Le marché Dejean est ouvert tous les jours sauf le dimanche après-midi et le lundi.
Quand on descend au métro Château Rouge en laissant derrière soi le boulevard Barbès pour se diriger vers la rue Poulet et le marché Dejean, les guides et blogs vous promettent un dépaysement absolu. Ce quartier, écrivent-ils, est quelque chose à part, une sorte de « mini-Afrique » (https://www.justacote.com/paris-75018/marche/marche-dejean-2497794.ht
En m’y rendant, j’imaginais donc un quartier spécial, isolé du reste de la ville. Rien ne distingue pourtant l’atmosphère de la rue Poulet où nous entrons, de l’atmosphère des rues voisines et les dames qui y promènent leurs bébés sont seulement plus nombreuses que celles qu’on croise dans mon quartier. Les coiffeurs afro et les boutiques de produits de beauté pour les peaux noires se retrouvent ailleurs dans l’Est de Paris, les magasins de téléphones sont partout.

Dans la rue Dejean (qui n’a que 70 mètres de long), les poissons, la viande, les fruits et légumes ne sont pas plus exotiques que dans les boutiques de la rue d’Avron, ou au marché d’Aligre.

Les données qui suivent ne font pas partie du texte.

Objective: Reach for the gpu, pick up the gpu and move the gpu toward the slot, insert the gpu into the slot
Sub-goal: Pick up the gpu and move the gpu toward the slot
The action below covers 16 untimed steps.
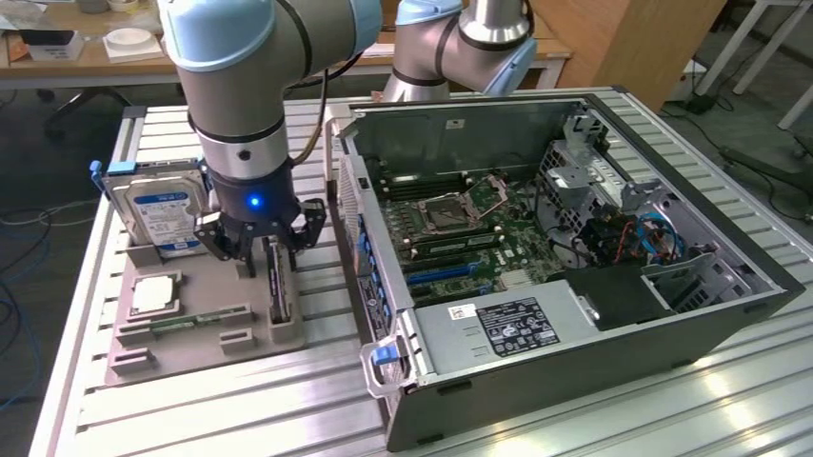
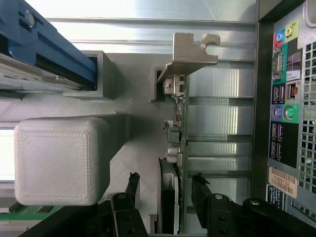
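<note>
Left of centre in the exterior view, the gpu point(image 1: 278, 290) stands on edge in its grey holder point(image 1: 178, 354), long axis running toward the lower frame edge, directly beneath the gripper point(image 1: 266, 249), whose parted jaws straddle its thin faces.

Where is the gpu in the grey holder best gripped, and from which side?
Probably across its two flat faces, mid-length, from above. The gpu stands on edge in the holder, so its thin top edge is free. The open gripper straddles it.

Bright overhead light glares off the table point(image 1: 743, 386).
</note>
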Tool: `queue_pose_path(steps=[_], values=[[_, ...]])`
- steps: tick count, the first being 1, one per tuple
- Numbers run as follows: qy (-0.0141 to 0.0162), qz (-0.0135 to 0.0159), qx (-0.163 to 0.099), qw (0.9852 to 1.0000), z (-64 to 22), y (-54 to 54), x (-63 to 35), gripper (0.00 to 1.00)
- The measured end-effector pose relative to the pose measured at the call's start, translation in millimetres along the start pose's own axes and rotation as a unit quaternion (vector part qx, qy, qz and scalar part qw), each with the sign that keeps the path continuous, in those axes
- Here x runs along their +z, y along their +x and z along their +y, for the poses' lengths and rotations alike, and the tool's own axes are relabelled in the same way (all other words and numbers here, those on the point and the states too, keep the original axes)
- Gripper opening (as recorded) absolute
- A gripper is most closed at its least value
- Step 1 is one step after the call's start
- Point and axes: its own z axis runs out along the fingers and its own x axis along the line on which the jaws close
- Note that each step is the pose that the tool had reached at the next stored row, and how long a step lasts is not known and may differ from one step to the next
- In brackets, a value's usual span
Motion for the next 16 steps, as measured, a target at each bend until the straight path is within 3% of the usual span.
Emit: queue_pose_path(steps=[5, 6, 13, 14, 16], values=[[0.0, 0.0, 0.0, 1.0, 0.0, 0.0, 0.0, 0.53], [0.0, 0.0, 0.0, 1.0, 0.0, 0.0, 0.0, 0.46], [0.0, 0.0, 0.0, 1.0, 0.0, 0.0, 0.0, 0.45], [0.0, 0.0, 0.0, 1.0, 0.0, 0.0, 0.0, 0.38], [0.0, 0.0, 0.0, 1.0, 0.0, 0.0, 0.1, 0.38]])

Manioc, gombos, piments, bananes plantain sont aussi chers d’ailleurs et, décidément les bouchers halal et leurs gros tas de viande ne m’attirent pas du tout.

Comme le marché n’a pas la magnificence exotique que j’imaginais, mon esprit désireux de découvrir un quartier à part m’oblige à m’intéresser à des particularités moins évidentes. Grâce à Brigitte Rasolaina qui a mené des enquêtes à Dejean, je sais qu’est rassemblée dans ce petit espace une précieuse collection de langues à commencer par le lingala, qui sert de langue véhiculaire. Mais il faudrait savoir écouter, échanger, et les langues qui circulent me restent inaccessibles.
Pour entrer dans le quartier, il faudrait surtout comme dans chaque quartier de Paris, nouer des connaissances avec les commerçants, s’intéresser aux qualités des gens. Quand j’ai demandé comment préparer les plantes que je voyais dans une cagette, le vendeur d’herbes pourtant inoccupé, m’a expédiée à la va-vite: « C’est comme des épinards », et il a cessé de se préoccuper de moi. Les commerçants de mon marché discutent recettes quand ils ont le temps. A vrai dire ils discutent de tout et de rien, du temps qu’il fait, de leurs gros et petits ennuis, des manies des clients, des difficultés qu’ils rencontrent pour recruter des jeunes capables de rendre la monnaie, ou des jeunes qui veulent bien se lever à 4 heures du matin par tous les temps, … Mais alors, on ne cherche plus à trouver des signes pittoresques. On va au marché, c’est tout.
Le quartier Dejean m’est resté ainsi inassimilable. J’ai vu la pauvreté au lieu de la féérie équatoriale que je croyais trouver.
Cependant rue Poulet, il y a la boutique de tissus wax que je cherche. Cela fait longtemps que j’aime les vêtements africains, leurs alliances de couleur vibrantes, roses de verroterie, mariés à des soleils orange et jaune, lignes crénelées noires et blanches cernées par des feuilles, cœurs d’hibiscus entremêlés…
A présent, c’est ma provinciale de fille qui se plaît à marier le wax (pour l’essentiel fabriqué en Hollande) et les tissus plus classiques, et qui m’envoie chercher des coupons soldés.

La vitrine de Wax Joli Afrique suffit à illuminer la rue et le commerçant nous aide à dénicher des coupons sans donner l’impression que nos achats modestes lui font perdre son temps (Cela change des rugueux échanges avec les vendeuses du Marché Saint Pierre et de Reine, longtemps des hauts lieux du tissu bon marché, qui, en augmentant leurs prix, ont perdu leur attrait pour des couturières d’occasion).

Brigitte Rasoloniaina, 2012, Le marché Dejean du XVIIIème arrondissement de Paris, Paris, L’Harmattan.